An information checkpoint, a potential Hwy 16 blockade, and a meeting with B.C. Premier John Horgan are among the top priorities for the Lax Kw’alaams and Metlakatla First Nations.
In a joint statement to ban non-essential travel to isolated regions, Garry Reece, mayor of Lax Kw’alaams and Metlakatla Chief Harold Leighton have demanded a meeting with Horgan and are suggesting the implementation of an information checkpoint on Hwy 16 between Prince Rupert and Terrace.
“The Nations are urgently requesting a meeting with Premier Horgan to discuss banning non-essential travel and ask that both the B.C. and Alberta governments take a more active role in educating the public of the risks recreational visits pose to First Nations communities during COVID-19,” the joint press release from Reece and Leighton stated.
“To protect our community, we are considering setting up an information checkpoint on Lax Kw’alaams reserve on Highway 16 as early as next week,” Reece stated.
With the May holiday long weekend just days away, it also signals the start of the recreational fishing season, which attracts many visitors from other communities and out-of-province — mainly from Alberta.
British Columbia has begun Phase 2 of the B.C Restart Plan from the coronavirus pandemic, which is relaxing some restrictions, but heightening concerns for local First Nations.
“Our goal would be to educate people on why they need to stay in their own communities rather than entering Prince Rupert area unless absolutely necessary.
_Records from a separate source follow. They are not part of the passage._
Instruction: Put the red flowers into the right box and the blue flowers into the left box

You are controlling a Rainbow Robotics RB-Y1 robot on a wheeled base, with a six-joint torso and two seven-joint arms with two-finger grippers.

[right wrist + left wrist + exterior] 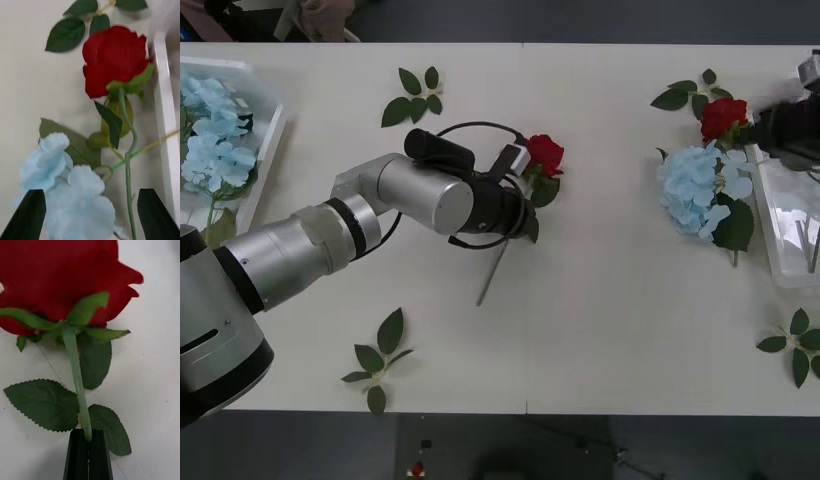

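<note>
Left arm has mid-table rose by the stem; right box is the target
Table (pixel 600 330), then right box (pixel 792 232), then rose (pixel 544 153): left gripper (pixel 88 450) clamped on its stem. Lift stem clear before carrying it rightward. Right gripper (pixel 90 215) spread wide over second rose (pixel 112 60) beside blue flowers (pixel 700 190)

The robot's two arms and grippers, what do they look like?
The left arm is a silver-grey cylinder chain with black joint bands and a looping black cable; left gripper fingers are black and flat. The right gripper has black wedge-shaped fingers on a dark wrist.
</note>
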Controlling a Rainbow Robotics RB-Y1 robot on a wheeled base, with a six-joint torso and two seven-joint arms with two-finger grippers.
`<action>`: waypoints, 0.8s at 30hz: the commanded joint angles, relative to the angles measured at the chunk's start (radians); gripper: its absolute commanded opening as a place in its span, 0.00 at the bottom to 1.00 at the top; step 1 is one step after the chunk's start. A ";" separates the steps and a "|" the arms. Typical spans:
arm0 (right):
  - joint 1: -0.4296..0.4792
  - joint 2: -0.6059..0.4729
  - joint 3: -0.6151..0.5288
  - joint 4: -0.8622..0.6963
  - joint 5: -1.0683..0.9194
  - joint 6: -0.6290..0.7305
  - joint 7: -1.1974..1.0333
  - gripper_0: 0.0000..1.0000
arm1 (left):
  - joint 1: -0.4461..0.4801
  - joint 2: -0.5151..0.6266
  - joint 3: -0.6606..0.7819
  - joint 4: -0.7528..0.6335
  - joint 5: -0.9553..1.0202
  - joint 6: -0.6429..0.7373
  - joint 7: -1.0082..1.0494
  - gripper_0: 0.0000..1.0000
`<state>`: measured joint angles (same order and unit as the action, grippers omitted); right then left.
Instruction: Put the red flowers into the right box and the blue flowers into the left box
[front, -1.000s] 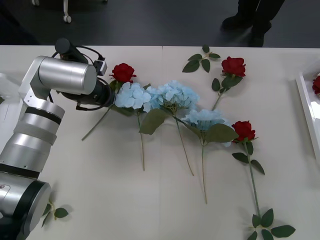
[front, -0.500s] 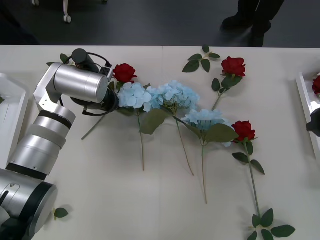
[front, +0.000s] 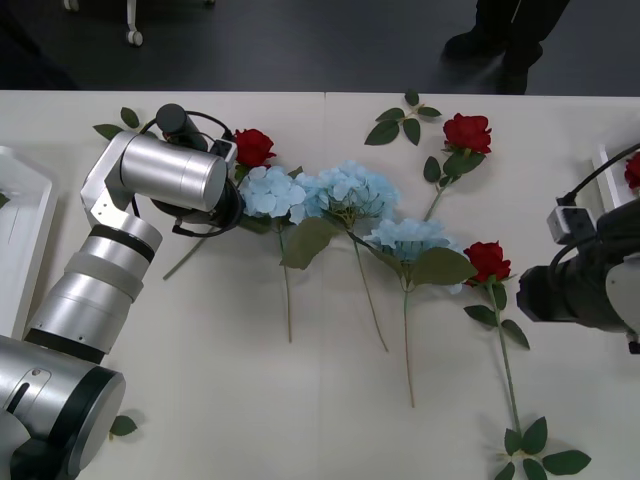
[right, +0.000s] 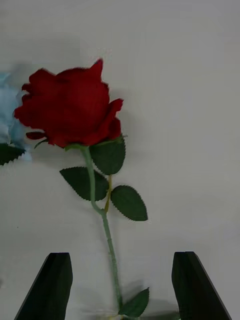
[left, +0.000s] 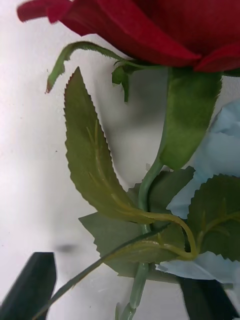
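Left pincer is standing wide, straddling the stem of a red rose near the counter's far-left edge, evidently lining up a grasp. Right pincer is likewise gaping over another rose toward the right edge.

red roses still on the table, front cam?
3. One at the left hand, beside the blue flowers; one far centre-right; one nearer, before the right hand. A red bit at the right edge looks already boxed.
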<state>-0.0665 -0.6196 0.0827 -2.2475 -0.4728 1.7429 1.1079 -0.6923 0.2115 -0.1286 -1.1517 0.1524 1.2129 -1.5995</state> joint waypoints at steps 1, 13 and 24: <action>0.060 0.004 0.029 -0.047 0.039 -0.032 -0.008 0.58 | -0.032 -0.001 0.012 -0.008 -0.014 -0.004 -0.037 0.03; 0.182 0.049 0.104 -0.012 0.171 -0.187 0.029 0.58 | -0.032 -0.001 0.014 -0.008 -0.014 0.008 -0.053 0.00; 0.185 0.067 0.164 0.114 0.200 -0.304 0.052 0.58 | -0.030 0.086 0.018 -0.082 0.168 0.062 -0.059 0.00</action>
<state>0.1218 -0.5564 0.2566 -2.1342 -0.2706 1.4524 1.1100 -0.6923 0.2487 -0.1284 -1.1646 0.2873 1.2428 -1.6014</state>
Later, if needed, we may also set up a blockade of non-essential travel,” Reece stated.
As previously reported in The Northern View, Lax Kw’alaams eased travel restrictions for their residents directly into and from the community, on May 11.
This was just days after Reece issued a statement that a “road blockade” may be placed across a small sections of Hwy 16, at Salvus between Terrace and Prince Rupert to curtail non-essential traffic from entering the community.
“The Government of B.C. has simply asked the public to stay local. We want them to tell people they must stay away. We are telling visitors to stay away and may even have to demand it to keep our communities safe,” Reece said.
“More isolated First Nations communities such as ours are particularly vulnerable to the impacts of this pandemic — one of many we have suffered through historically—as are the many members of both our nations who now live in Prince Rupert.”
Both Leighton and Reece stated that they are not looking to restrict the movement of residents of the Northwest or impact the movement of goods or economic activity.
“As leaders, we cannot not stand by as our people are exposed to the risks of COVID-19 coming into the community through non-essential travel,” Leighton said. “We encourage Premier Horgan to respond to our meeting requests and work collaboratively with us on solutions to help keep our community safe from COVID-19.”
Metlakatla and Lax Kw’alaams also requested that further measures be enacted.
“When issuing freshwater fishing licences, that the Government of B.C. provide information telling people to stay local and not travel to other regions to fish. Licences should not be issued to people outside of the region.
“The Province assist the Nations in asking the federal Department of Fisheries and Oceans not to issue saltwater fishing licences for the region to people living outside of the region.
“Government consider providing additional health care resources to ensure that both the local hospital and the region are better equipped to manage potential COVID-19 cases,” Leighton and Reece stated in the press release.